“有什么话要与母后说,旁人还听不得。”见亭中只剩身边的孙嬷嬷,才开口问她。
“也不是什么要紧事。”刘楚佩沏了一杯热茶,递到王氏面前,“儿臣想向母后打听一个人。”
王氏接过热茶,抿了一口,“说来听听。”
“是祖父家的人。”刘楚佩顿了一顿,“母后可知王氏中有个叫王言之的。”
王氏将茶摆在石桌上,“琅琊王氏乃百年望族,这旁系分支算起来也有几十支,如今王氏上下也有千百余人,况且大多早分散开去,找个人谈何容易,况且母后如何记得住每个人的名,我可从未听说过有这样一个人。
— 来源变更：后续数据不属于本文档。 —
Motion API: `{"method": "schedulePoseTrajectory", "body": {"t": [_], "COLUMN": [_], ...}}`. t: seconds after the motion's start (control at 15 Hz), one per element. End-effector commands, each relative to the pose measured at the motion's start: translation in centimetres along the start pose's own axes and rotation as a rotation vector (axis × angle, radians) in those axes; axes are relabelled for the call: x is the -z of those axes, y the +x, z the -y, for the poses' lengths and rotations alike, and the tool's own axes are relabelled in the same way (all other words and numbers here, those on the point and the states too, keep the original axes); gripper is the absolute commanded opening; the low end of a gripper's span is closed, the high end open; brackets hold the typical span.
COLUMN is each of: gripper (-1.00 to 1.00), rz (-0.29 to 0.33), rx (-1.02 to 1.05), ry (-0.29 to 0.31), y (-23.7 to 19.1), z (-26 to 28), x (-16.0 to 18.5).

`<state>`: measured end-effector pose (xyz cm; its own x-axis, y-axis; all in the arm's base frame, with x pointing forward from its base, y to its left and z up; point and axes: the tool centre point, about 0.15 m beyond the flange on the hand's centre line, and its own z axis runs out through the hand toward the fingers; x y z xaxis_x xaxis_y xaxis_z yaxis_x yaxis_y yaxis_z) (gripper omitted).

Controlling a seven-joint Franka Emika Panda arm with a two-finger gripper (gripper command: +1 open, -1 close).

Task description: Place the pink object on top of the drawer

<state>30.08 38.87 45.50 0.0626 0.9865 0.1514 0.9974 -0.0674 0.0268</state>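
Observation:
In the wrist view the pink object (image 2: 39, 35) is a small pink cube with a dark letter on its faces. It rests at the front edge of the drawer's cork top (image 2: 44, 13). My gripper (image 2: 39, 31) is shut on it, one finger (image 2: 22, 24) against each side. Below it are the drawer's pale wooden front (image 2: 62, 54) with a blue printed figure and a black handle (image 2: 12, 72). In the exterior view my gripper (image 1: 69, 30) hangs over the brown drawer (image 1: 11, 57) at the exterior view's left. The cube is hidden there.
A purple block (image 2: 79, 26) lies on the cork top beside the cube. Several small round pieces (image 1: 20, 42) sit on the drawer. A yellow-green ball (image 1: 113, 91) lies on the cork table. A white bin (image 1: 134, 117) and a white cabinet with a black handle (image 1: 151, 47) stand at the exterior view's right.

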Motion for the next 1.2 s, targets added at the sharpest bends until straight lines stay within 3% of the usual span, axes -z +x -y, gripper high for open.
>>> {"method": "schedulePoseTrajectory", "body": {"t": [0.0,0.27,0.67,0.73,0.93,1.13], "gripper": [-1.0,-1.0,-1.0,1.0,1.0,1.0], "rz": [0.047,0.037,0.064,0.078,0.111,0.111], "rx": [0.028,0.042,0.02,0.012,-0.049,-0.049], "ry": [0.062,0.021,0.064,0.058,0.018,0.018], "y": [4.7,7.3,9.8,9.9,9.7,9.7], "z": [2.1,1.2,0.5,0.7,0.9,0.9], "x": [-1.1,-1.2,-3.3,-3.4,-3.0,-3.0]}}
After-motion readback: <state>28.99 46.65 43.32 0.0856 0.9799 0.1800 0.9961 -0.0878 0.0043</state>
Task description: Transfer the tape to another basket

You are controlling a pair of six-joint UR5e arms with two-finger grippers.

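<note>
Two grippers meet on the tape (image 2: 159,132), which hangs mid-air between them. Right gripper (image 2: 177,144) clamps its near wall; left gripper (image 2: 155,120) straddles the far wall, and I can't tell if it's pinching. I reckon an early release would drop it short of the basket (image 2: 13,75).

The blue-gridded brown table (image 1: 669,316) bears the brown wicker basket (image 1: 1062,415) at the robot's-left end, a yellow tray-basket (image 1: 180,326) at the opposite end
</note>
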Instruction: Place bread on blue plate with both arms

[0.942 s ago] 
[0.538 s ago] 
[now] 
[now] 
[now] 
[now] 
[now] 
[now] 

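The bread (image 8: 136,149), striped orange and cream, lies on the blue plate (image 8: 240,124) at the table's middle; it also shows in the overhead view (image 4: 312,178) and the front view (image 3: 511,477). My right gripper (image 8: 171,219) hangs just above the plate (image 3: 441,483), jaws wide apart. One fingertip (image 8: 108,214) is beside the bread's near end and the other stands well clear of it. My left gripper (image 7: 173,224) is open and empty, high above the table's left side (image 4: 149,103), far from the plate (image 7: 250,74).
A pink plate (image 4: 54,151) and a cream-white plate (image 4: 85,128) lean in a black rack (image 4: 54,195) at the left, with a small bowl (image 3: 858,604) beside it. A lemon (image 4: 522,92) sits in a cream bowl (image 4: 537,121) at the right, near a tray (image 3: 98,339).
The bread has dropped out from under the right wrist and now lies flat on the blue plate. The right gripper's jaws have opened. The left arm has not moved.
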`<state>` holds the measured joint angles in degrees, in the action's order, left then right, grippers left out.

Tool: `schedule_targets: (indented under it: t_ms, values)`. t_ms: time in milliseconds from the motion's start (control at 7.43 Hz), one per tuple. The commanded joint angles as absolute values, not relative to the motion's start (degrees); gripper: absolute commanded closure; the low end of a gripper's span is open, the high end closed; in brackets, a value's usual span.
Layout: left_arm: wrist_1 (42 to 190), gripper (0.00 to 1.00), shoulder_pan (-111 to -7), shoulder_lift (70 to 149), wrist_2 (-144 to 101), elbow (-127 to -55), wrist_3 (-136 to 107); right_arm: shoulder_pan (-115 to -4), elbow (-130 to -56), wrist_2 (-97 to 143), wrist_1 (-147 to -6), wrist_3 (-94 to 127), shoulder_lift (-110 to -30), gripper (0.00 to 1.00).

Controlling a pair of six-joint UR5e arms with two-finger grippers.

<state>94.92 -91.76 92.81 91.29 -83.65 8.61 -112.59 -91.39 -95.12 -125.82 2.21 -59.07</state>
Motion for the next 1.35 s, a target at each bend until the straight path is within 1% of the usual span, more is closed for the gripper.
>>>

”
“母后当真没有印象?约莫年长儿臣几岁,长得也甚是好看,建康城中我瞧着也算得上顶好看的了,若是祖父家有这样一个人,母后没道理没见过的。”王言之那般的模样气质与谈吐修养,就算是世家中,也是难得的,若是当真是琅琊王氏人,母后应该是知晓的。
“我方才还在想,今日你是怎么了,巴巴得跑来问我这个,原来——”王氏瞧着她这副眉目含春的模样,了然一笑。
“母后可别误会,儿臣只是有些好奇罢了。”王氏那意味深长的表情,叫她心中咯噔一声,莫不是自己的心思被她发现了。
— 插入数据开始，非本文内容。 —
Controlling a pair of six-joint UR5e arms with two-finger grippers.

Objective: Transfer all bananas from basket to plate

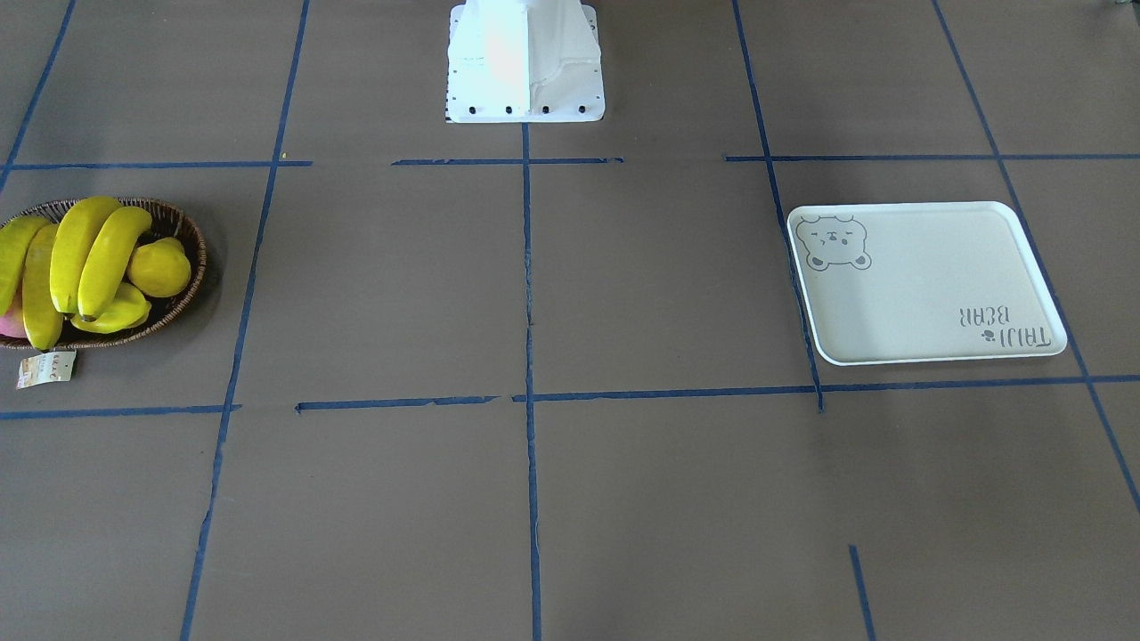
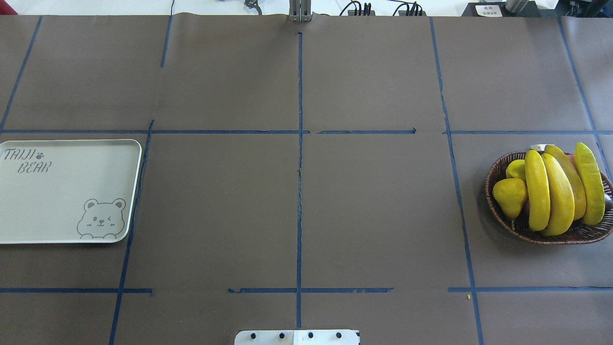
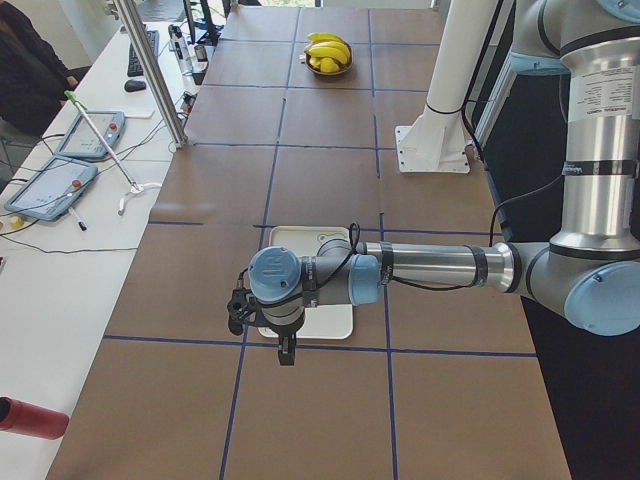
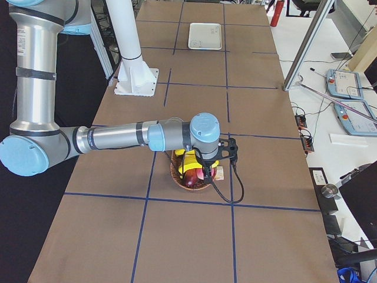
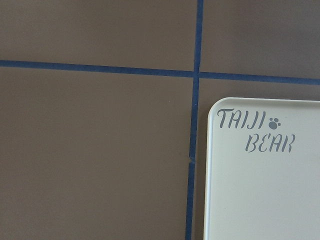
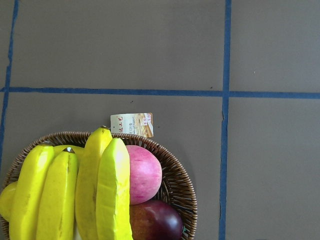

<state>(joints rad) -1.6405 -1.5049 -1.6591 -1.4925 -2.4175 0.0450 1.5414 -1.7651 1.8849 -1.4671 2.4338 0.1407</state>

“阿佩,你也不小了,有了小女儿家的心思也是正常,母后不求你日后大富大贵,只求你一生平安,可这家世算起来也应当与你是当门当户对才是。”乱世之中求个“平安”二字着实是难,寻个世家子弟,若是不图其他,倒是还能保她生活安定。
“我可是要日日陪在母后身边的,母后怎愿离了阿佩,若是阿佩嫁了人,陪不了母后,母后日后莫不要哭鼻子。”刘楚佩扑进王氏怀中,冁然而笑。
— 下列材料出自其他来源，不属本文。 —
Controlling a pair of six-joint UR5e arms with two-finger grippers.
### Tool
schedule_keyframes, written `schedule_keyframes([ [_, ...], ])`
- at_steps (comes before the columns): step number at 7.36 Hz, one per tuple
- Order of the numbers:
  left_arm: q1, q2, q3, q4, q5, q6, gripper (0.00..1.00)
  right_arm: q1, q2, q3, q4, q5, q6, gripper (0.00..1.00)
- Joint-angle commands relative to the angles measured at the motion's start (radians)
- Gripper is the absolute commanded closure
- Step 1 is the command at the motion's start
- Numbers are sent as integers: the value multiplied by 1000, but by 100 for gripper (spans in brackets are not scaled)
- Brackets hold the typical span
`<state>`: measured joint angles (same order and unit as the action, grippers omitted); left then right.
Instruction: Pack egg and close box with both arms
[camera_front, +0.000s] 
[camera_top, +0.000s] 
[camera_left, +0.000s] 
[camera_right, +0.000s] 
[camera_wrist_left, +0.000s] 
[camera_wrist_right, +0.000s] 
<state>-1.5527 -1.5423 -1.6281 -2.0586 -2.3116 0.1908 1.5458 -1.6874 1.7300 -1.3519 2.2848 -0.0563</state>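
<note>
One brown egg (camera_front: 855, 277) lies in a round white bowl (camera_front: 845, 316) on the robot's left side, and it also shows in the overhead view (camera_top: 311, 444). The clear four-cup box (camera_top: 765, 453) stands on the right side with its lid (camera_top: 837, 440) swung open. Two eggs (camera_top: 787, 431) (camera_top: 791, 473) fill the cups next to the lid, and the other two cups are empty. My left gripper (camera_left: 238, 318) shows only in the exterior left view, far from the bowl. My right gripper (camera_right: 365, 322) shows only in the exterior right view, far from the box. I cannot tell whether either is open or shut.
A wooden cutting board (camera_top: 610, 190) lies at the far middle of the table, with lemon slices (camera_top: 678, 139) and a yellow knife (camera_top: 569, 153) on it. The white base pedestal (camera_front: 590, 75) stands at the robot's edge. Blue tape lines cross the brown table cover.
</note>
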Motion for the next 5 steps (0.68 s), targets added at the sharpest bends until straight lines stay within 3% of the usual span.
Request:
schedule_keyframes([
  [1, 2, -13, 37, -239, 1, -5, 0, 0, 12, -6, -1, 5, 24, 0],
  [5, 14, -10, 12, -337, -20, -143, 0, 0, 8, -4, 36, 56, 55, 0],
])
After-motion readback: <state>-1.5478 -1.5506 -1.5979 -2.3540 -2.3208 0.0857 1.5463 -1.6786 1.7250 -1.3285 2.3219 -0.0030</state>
“谢衡这几日可有来找你?”王氏将她往怀中搂了搂,她知晓谢家三子与刘楚佩的关系极好。
“不曾呢。”刘楚佩扬起,“怎么了,母后,怎突然问起谢衡?”
“阿佩觉得谢衡这人如何呢?”
“他这人可当真是表里不一,看着人模狗样的,其实骨子里坏透了,瞧着平日里待我极好的,不过都是表象,背后不知道给我使了多少绊子呢。”一说起谢衡,刘楚佩气不打一处来,不由得一吐苦水。
王氏听她这般语气,心中也是了然,刘楚佩怕是只将他当做好友,并未有其他心思。
“日后,你可不许与他再这般亲近了。以往你们都尚且年幼,一起玩耍也并未不妥,如今,你也快及笄了,可不能再如此了,毕竟男女有殊。”王氏给她扶了扶头上的步摇,一边叮嘱她。
刘楚佩心头一滞,虽说她嘴上这般说,但若是与他疏远,她也是不愿意的,她没有再说话。
长大可真不好,都不似以前那般无忧无虑了。
她心里有些烦躁,思绪万千,只是呆呆地望着亭外的梅花。
有几枝伸入亭中,遥遥望去,不知是雪压了梅,还是梅染了雪,风一吹,梅花裹挟着残雪,落在地上,暗香浮动……
再睁眼时,眼前一片白,如同梅枝上的雪纷纷扬扬,落在眼前。
顾言然揉了揉眼,想起刚刚做的梦,她有时候自己都有些怀疑,为什么梦境会如此清晰,醒来还能记忆犹新。
她抬了抬手,发现手上空荡荡,的吊针已经被取了下来,她转头向窗的一侧看去。
入眼的却是沙发上坐着的身影,修长的手指拿着一本杂志翻阅着,听到了她翻身的动静,他转过头来,眼中展露出温柔的气息。
让顾言然想到一句不知在哪看到的话:你突然出现的身影,导致了我,瞬间的忘我,久久不能自拔。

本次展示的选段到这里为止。